YOUR GOAL -> All of the data is to be printed again exactly as it appears.

++++++++

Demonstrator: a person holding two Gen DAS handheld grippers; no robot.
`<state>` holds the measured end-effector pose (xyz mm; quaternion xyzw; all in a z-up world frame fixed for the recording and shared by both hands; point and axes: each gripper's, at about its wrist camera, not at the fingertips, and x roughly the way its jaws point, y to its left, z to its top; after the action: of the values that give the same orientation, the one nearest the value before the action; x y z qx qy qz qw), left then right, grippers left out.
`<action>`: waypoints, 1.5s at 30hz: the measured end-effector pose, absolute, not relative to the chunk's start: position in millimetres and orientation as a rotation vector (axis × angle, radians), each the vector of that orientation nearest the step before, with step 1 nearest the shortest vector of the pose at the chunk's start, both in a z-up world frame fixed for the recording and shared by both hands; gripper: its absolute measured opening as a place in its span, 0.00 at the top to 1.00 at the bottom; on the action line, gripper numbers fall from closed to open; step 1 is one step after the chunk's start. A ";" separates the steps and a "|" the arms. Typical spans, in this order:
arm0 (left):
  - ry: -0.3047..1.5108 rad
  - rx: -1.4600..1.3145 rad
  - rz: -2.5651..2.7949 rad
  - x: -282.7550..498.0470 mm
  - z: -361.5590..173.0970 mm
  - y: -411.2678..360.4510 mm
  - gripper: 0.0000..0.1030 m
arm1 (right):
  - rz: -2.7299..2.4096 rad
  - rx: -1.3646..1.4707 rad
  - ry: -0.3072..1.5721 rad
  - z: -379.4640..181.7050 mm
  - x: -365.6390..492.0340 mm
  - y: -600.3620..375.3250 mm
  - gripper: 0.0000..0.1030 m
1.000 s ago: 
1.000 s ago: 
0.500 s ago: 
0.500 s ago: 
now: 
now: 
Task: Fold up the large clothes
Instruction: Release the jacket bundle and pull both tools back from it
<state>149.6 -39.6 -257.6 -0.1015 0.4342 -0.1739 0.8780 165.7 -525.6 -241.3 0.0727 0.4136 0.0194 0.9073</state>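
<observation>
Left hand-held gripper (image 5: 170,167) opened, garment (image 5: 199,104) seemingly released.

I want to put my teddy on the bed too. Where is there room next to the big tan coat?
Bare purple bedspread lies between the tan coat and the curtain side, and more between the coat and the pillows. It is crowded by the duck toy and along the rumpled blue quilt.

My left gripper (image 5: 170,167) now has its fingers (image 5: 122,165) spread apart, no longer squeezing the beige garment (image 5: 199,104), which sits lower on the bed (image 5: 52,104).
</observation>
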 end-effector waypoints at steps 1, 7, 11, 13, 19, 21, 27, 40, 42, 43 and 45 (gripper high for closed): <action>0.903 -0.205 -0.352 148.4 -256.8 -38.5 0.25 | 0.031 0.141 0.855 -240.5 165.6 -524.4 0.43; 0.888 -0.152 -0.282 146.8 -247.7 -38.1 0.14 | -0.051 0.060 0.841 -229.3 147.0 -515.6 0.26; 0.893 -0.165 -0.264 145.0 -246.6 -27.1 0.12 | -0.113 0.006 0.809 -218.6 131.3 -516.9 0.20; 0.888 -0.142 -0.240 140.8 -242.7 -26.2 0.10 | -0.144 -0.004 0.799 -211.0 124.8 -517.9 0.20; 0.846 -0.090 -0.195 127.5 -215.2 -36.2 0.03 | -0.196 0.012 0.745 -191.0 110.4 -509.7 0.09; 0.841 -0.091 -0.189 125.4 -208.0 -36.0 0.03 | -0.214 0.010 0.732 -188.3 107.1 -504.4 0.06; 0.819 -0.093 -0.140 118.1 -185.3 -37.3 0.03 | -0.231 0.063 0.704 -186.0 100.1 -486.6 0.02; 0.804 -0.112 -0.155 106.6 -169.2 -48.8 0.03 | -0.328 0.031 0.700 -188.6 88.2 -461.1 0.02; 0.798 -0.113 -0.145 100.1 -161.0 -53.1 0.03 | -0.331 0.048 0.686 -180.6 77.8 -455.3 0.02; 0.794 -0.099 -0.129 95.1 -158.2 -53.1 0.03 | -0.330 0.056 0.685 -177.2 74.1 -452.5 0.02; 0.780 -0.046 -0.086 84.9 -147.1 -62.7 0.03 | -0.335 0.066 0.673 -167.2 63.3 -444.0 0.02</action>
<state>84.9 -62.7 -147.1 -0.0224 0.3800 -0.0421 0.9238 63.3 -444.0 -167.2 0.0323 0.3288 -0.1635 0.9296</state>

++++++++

EXERCISE OUTPUT ->
Demonstrator: a person holding two Gen DAS handheld grippers; no robot.
`<state>` holds the measured end-effector pose (xyz mm; quaternion xyzw; all in a z-up world frame fixed for the recording and shared by both hands; point and axes: each gripper's, at about its wrist camera, not at the fingertips, and x roughly the way its jaws point, y to its left, z to its top; after the action: of the values that give the same orientation, the one nearest the value before the action; x y z qx qy qz qw), left then right, grippers left out.
`<action>`: waypoints, 1.5s at 30hz: the measured end-effector pose, absolute, not relative to the chunk's start: position in millimetres and orientation as a rotation vector (axis × angle, radians), each the vector of that orientation nearest the step before, with step 1 nearest the shortest vector of the pose at the chunk's start, both in a z-up world frame fixed for the recording and shared by both hands; gripper: its absolute measured opening as a place in its span, 0.00 at the top to 1.00 at the bottom; on the action line, gripper numbers fall from closed to open; step 1 is one step after the chunk's start. A ";" separates the steps and a "|" the arms. Typical spans, in this order:
arm0 (left):
  - ry: -0.3047..1.5108 rad
  - rx: -1.4600..1.3145 rad
  - rz: -2.5651..2.7949 rad
  - x: -282.7550..498.0470 mm
  - z: -361.5590..173.0970 mm
  - y: -411.2678..360.4510 mm
  - gripper: 0.0000..0.1030 m
arm1 (right):
  - rz: -2.7299..2.4096 rad
  - rx: -1.3646..1.4707 rad
  - ry: -0.3072..1.5721 rad
  - z: -379.4640..181.7050 mm
  - x: -365.6390..492.0340 mm
  - y: -600.3620..375.3250 mm
  - gripper: 0.0000..0.1030 m
1.000 s ago: 
1.000 s ago: 
0.500 s ago: 
0.500 s ago: 
now: 
now: 
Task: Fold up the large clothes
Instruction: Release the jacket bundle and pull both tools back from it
<state>149.6 -39.6 -257.6 -0.1015 0.4342 -0.1739 0.8780 165.7 -525.6 -241.3 0.0727 0.4136 0.0194 0.9073</state>
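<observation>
Left hand-held gripper (image 5: 170,167) opened, garment (image 5: 199,104) seemingly released.

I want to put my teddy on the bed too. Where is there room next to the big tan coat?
Bare purple bedspread lies between the tan coat and the curtain side, and more between the coat and the pillows. It is crowded by the duck toy and along the rumpled blue quilt.

My left gripper (image 5: 170,167) now has its fingers (image 5: 122,165) spread apart, no longer squeezing the beige garment (image 5: 199,104), which sits lower on the bed (image 5: 52,104).
</observation>
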 end-effector waypoints at steps 1, 7, 11, 13, 19, 21, 27, 40, 42, 43 and 45 (gripper high for closed): <action>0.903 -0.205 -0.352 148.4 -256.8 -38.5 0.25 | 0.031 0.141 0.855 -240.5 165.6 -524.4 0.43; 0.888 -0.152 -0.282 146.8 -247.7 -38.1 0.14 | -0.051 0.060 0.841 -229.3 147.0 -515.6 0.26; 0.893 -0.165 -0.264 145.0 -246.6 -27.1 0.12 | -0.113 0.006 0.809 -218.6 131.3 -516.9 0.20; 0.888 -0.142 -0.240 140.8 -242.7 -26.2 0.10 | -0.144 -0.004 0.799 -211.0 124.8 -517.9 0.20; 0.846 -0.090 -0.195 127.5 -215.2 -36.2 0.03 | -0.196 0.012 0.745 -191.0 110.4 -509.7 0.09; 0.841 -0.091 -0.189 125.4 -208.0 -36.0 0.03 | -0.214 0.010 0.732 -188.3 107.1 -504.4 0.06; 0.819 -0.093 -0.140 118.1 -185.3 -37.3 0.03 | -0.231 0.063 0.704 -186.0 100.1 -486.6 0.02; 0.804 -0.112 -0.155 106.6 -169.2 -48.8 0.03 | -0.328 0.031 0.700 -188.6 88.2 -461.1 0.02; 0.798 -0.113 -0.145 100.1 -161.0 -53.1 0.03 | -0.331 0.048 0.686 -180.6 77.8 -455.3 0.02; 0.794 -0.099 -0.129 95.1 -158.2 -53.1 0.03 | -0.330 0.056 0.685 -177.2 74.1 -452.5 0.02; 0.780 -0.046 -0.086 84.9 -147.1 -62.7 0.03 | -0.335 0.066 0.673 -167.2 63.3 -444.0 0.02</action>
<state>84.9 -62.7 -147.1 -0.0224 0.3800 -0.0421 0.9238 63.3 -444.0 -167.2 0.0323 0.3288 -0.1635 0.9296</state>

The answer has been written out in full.